A seaweed soaks up TNT - and may help clean oceans
Tucked away in Donald Cheney's office desk is a cookie tin containing six paper-thin sheets of dried porphyra - a type of seaweed commonly known as nori.
It's the same stuff used to wrap sushi.
But the real surprise lies down the hall, where Dr. Cheney, a research biologist at Northeastern University in Boston, has transformed the Japanese treat into a "super sponge." So far, it can sop up and neutralize TNT leaking from unexploded shells in coastal bombing ranges. But if Cheney and other researchers are right, the seaweed has the potential to scrub everything from polluted rivers to oceans.
There's just one catch. The first edition of the cleanup seaweed is genetically engineered. Not only do current regulations prohibit its release into the environment, but some activists want to keep this version dry-docked.
"Whether it's genetically engineered salmon or seaweed, we're looking at biological pollution plain and simple," says environmentalist Brent Blackwelder of Friends of the Earth. "We have every indication from our experience with alien or invasive species that we don't want to go down that road because we don't know the consequences."
Not long ago, Cheney was focused on porphyra's dietary benefits. Then in 2002, the United States Office of Naval Research came knocking, wondering if the professor could possibly modify seaweed to detoxify leftover TNT seeping into the ocean at its coastal-training sites. The Navy was eager to clean up the residues from unexploded bombs dropped in its training sites.

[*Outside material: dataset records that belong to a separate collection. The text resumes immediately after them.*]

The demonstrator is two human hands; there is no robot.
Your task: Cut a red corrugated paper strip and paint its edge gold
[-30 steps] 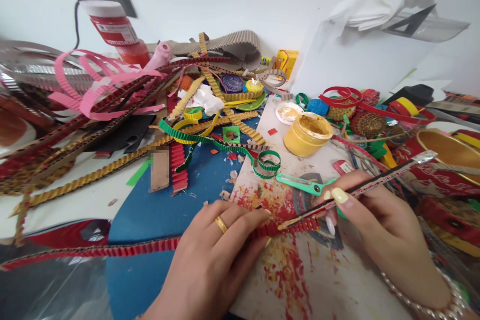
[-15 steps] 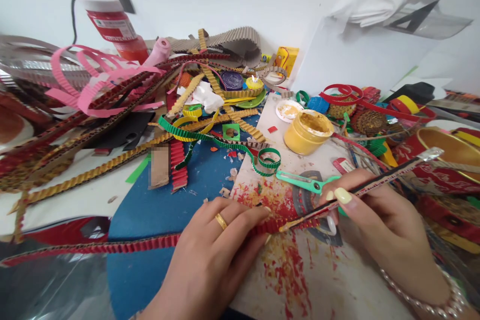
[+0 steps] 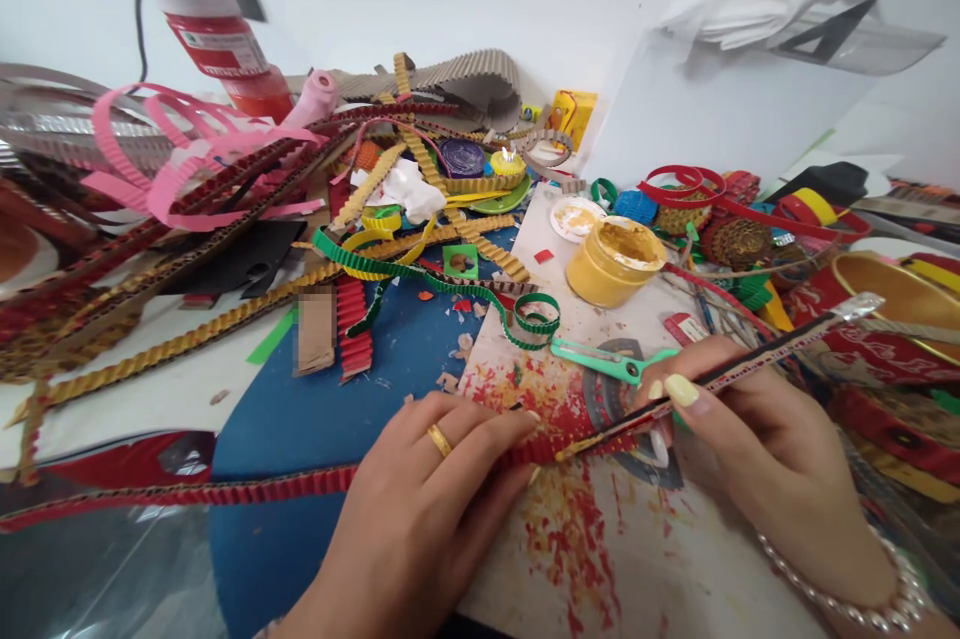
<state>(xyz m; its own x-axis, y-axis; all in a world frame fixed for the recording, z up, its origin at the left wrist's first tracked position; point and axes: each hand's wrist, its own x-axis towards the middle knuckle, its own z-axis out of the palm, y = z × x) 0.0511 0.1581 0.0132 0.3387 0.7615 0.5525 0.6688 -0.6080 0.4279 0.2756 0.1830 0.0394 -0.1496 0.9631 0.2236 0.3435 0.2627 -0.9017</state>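
Observation:
A narrow red corrugated cardboard strip [image 3: 285, 485] runs from the far left under my left hand [image 3: 442, 489] to the paint-stained white board [image 3: 577, 539]. The thumb and fingers of that hand pinch the strip near its right end and press it down. My right hand [image 3: 757, 439] is closed around a slim dark pencil [image 3: 772, 359] with a silver end. Gold-yellow paint coats the pencil's lower tip, which touches the strip just right of my left fingertips. Behind my right fingers lie green-handled scissors [image 3: 615, 359], partly hidden. An open jar of gold paint [image 3: 615, 261] stands farther back.
A paint-smeared lid [image 3: 576, 217] lies beside the jar. Coiled green strip [image 3: 535, 319] and scraps lie on the blue surface [image 3: 277, 439]. Pink strips [image 3: 172, 169] and a red paint bottle [image 3: 217, 39] crowd the left; a red tin [image 3: 847, 304] stands right.
The pencil tip has shifted very slightly left along the red strip. Both hands keep their holds, and the whole view has moved a little.

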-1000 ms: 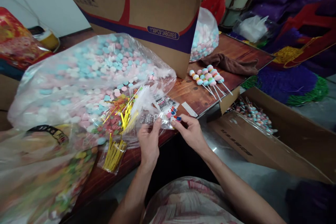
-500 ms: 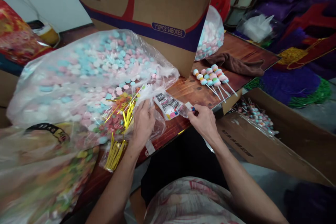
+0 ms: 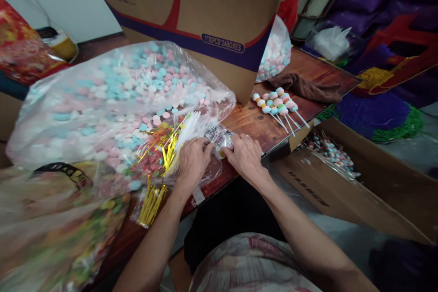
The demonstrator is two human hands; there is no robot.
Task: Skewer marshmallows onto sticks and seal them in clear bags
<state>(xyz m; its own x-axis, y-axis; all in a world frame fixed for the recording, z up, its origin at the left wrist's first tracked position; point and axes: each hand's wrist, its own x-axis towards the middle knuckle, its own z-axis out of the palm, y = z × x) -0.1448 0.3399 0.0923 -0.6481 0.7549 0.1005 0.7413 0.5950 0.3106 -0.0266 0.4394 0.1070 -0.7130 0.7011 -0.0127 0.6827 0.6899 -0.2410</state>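
large cardboard box [image 3: 198, 13]: "1*30PCS*24BOXES" | open carton [image 3: 304, 194]: Chinese characters, blurred | printed packet [image 3: 216, 136]: text too small

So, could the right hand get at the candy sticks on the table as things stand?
Probably yes: the candy sticks lie beyond the right hand, with no visible barrier, though it's touching a packet.

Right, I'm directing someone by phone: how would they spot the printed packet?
Find the big cardboard box on the table, then look down and slightly left from its lower right corner. The printed packet lies between the left hand and right hand, partly covered. Its dark printing sets it apart from the clear bag of pastel pieces alongside.
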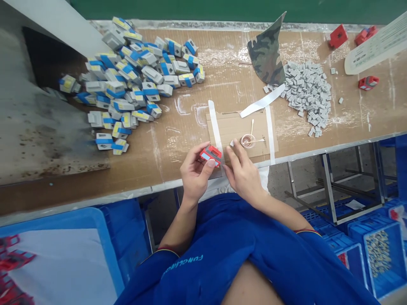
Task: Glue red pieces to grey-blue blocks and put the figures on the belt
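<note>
The left hand (194, 173) grips a red plastic block (211, 155) between thumb and fingers; just beside it, the half-curled right hand (243, 173) reaches a small grey piece (232, 144), whether held I cannot tell; a small round dish (247, 141) sits near it.

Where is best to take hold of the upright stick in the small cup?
Grip the upright stick high on its shaft, coming from above: it leans up out of the cup, so that part stands free of the rim.
</note>
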The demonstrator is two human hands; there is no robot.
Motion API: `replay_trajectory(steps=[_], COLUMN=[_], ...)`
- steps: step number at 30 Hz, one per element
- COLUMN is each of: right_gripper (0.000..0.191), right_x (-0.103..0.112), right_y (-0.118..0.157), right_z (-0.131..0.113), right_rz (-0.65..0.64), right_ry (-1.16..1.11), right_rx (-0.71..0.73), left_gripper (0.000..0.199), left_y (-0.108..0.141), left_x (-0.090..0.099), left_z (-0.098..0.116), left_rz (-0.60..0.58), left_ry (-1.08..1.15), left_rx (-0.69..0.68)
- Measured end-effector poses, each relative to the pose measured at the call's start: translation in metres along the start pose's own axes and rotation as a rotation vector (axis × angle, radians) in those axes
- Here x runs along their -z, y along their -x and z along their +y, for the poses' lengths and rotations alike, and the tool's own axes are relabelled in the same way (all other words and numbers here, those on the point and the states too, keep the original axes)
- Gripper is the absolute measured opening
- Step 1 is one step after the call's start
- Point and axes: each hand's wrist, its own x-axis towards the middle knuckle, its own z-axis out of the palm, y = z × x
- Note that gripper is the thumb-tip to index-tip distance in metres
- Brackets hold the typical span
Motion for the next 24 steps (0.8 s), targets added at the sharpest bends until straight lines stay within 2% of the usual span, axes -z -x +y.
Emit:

Natural seaweed usually dies in heavily TNT-tainted waters. So Cheney and his graduate students began work on a genetically modified version that would thrive. Last month at a conference in Washington, D.C., they announced a breakthrough: a new seaweed strain that can absorb TNT and neutralize it 5 to 10 times as fast as any terrestrial plant can. The porphyra actually eats away at the nitrogen molecules that make TNT toxic, lessening its toxicity. So there's no need to gather and dispose of the seaweed.
"It's the first instance of a foreign gene being introduced into seaweed, enabling it to detoxify an ocean pollutant," Cheney says. He dubs this technique "marine phytoremediation," the seagoing version of the land-based process that uses plants to soak up pollutants. The results suggest that seaweed has the potential to be one of nature's best aquatic cleanup tools. He and other researchers are pushing the biological boundaries to develop varieties that can, for instance, filter nutrient pollution from salmon-farm aquaculture.
Even unmodified kelp can act like a pollution sponge when deployed around salmon pens to soak up fish waste and excess nutrients, says researcher Thierry Chopin at the University of New Brunswick at Saint John in Canada. "The Chinese have done this for centuries. We are just trying to refine the process [and] figure out how many tons of seaweed and shellfish we need to achieve a balance."